A good trip

Ask most people how they define the American Dream and chances are they'll say, "Success." The dream of individual opportunity has been home in American since Europeans discovered a "new world" in the Western Hemisphere. Early immigrants like Hector St. Jean de Crevecoeur praised highly the freedom and opportunity to be found in this new land. His glowing descriptions of a classless society where anyone could attain success through honesty and hard work fired the imaginations of many European readers: in Letters from an American Farmer (1782) he wrote Mabinogi online gold. "We are all excited at the spirit of an industry which is unfettered and unrestrained, because each person works for himself ... We have no princes, for whom we toil,starve, and bleed: we are the most perfect society now existing in the world Mabinogi gold." The promise of a land where "the rewards of a man's industry follow with equal steps the progress of his labor" drew poor immigrants from Europe and fueled national expansion into the western territories buy Mabinogi gold.

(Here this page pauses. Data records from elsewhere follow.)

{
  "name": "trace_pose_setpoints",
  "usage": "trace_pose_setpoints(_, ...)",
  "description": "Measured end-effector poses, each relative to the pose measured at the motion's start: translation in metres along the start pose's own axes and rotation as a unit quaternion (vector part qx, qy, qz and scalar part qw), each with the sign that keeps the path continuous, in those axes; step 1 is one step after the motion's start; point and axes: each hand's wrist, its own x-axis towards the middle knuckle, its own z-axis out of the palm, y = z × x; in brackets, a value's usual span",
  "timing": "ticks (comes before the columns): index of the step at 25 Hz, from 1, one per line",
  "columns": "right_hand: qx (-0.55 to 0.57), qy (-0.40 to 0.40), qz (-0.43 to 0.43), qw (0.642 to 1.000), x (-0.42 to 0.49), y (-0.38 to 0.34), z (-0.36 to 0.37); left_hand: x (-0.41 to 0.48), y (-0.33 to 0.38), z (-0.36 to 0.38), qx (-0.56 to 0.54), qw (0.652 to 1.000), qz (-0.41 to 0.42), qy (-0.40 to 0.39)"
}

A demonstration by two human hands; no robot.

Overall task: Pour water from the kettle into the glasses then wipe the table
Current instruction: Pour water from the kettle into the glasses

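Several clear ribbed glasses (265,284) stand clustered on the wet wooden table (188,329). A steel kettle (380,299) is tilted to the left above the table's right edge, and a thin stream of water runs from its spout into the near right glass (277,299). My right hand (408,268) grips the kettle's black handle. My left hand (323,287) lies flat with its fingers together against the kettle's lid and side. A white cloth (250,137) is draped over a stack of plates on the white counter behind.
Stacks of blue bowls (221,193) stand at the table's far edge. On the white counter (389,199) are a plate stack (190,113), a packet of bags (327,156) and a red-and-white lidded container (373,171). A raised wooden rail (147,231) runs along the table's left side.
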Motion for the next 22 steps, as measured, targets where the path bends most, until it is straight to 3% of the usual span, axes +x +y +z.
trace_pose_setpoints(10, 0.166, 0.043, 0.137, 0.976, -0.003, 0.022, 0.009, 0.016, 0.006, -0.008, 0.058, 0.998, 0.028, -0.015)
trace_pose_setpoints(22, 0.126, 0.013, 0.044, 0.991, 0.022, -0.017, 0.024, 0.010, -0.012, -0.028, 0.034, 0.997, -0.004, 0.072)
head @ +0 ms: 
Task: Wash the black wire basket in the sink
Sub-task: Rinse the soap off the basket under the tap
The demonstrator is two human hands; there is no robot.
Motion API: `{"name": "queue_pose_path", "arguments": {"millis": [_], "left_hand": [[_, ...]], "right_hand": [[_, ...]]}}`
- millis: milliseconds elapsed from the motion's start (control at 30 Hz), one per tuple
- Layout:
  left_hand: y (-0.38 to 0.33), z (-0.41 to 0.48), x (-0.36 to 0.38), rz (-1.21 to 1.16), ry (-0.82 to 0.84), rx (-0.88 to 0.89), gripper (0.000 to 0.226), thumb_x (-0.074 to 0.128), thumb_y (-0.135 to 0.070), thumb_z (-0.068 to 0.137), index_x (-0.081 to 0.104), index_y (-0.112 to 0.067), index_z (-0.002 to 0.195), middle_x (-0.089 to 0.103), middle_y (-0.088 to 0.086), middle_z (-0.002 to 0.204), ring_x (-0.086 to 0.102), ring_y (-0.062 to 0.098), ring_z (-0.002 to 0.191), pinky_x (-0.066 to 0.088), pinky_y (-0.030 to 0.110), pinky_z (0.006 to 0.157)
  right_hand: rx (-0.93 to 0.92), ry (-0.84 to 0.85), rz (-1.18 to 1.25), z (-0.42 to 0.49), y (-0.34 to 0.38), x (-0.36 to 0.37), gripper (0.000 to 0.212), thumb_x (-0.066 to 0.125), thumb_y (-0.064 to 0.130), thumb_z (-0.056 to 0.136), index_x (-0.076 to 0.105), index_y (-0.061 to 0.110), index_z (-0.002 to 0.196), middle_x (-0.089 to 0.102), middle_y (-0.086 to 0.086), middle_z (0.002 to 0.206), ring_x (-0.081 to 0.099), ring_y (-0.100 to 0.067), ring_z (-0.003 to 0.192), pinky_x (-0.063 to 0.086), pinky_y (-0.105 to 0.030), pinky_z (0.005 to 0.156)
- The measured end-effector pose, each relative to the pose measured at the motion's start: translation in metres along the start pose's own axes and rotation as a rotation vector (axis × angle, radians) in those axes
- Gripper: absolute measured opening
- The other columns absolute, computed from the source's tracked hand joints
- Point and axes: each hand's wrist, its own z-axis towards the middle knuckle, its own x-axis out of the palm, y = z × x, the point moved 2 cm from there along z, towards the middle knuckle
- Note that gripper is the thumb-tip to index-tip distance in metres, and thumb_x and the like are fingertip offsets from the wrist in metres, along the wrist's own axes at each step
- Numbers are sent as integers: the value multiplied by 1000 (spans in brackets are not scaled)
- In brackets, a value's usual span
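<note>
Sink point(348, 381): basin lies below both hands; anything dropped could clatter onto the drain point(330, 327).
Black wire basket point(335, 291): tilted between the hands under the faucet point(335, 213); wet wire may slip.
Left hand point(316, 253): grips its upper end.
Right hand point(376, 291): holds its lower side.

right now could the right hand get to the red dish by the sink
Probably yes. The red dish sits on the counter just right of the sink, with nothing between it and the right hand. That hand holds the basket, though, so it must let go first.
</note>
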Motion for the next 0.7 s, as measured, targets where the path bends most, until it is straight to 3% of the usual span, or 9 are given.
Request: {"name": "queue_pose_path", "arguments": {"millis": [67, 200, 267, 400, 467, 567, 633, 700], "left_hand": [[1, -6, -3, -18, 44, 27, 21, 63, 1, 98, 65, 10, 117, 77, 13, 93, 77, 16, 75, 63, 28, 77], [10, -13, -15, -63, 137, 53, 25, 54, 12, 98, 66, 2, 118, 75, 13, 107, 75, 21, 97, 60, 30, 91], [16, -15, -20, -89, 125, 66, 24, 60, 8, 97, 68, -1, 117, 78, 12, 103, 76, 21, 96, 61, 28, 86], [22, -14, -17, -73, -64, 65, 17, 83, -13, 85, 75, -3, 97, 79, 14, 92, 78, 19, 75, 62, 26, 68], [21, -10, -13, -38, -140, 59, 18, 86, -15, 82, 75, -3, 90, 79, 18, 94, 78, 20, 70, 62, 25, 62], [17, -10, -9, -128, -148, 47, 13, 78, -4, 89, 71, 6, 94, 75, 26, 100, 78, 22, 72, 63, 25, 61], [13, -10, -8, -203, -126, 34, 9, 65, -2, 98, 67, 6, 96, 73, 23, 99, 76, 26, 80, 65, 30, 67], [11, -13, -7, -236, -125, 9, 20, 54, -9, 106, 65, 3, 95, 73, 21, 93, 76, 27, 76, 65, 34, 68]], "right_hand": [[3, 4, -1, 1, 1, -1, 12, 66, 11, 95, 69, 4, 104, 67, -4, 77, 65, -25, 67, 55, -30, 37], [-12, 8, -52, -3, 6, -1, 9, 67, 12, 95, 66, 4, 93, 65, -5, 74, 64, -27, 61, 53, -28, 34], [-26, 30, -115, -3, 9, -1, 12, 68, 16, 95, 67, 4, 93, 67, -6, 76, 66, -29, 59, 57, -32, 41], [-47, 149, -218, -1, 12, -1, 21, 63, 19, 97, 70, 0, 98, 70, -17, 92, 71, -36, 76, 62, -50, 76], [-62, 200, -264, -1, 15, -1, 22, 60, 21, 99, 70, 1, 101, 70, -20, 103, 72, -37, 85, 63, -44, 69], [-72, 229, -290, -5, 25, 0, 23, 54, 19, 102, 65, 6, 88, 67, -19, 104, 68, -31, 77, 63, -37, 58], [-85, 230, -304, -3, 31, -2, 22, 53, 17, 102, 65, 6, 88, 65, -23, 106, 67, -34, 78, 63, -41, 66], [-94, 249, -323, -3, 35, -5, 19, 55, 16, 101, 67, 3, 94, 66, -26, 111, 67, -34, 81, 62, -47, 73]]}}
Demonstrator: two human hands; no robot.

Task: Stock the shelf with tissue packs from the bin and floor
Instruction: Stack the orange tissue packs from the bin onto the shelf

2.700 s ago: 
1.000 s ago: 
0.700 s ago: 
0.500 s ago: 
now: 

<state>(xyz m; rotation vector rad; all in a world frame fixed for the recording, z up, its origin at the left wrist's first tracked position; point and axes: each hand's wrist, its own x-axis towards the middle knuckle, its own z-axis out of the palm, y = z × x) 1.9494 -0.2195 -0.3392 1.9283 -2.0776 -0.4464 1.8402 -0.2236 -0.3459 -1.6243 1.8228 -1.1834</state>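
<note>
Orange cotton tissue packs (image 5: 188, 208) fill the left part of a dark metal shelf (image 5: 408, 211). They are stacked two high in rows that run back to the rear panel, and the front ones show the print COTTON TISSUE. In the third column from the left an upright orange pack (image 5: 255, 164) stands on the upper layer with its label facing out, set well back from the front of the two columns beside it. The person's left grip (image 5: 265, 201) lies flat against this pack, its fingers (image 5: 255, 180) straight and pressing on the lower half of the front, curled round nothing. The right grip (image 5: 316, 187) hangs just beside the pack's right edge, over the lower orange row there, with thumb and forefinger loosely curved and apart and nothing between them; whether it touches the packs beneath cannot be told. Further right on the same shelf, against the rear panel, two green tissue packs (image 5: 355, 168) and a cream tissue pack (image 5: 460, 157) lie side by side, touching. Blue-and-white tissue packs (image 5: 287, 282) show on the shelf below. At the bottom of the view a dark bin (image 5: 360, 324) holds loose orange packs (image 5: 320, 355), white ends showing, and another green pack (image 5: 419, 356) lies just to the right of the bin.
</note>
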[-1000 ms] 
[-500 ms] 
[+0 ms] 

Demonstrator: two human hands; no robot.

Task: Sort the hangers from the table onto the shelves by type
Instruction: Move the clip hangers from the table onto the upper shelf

Our national mythology is full of illustration the American success story. There's Benjamin Franklin, the very model of the self-educated, self-made man, who rose from modest origins to become a well-known scientist, philosopher, and statesman. In the nineteenth century, Horatio Alger, a writer of fiction for young boys, became American's best-selling author with rags-to-riches tales cheap Mabinogi gold The notion of success haunts us: we spend million every year reading about the rich and famous, learning how to "make a fortune in real estate with no money down," and "dressing for success." The myth of success has even invaded our personal relationships: today it's as important to be "successful" in marriage or parenthoods as it is to come out on top in business Mabinogi money.
But dreams easily turn into nightmares. Every American who hopes to "make it" also knows the fear of failure, because the myth of success inevitably implies comparison between the haves and the have-nots, the stars and the anonymous crowd. Under pressure of the myth, we become indulged in status symbols: we try to live in the "right" neighborhoods, wear the "right" clothes, eat the "right" foods. These symbols of distinction assure us and others that we believe strongly in the fundamental equality of all, yet strive as hard as we can to separate ourselves from our fellow citizens.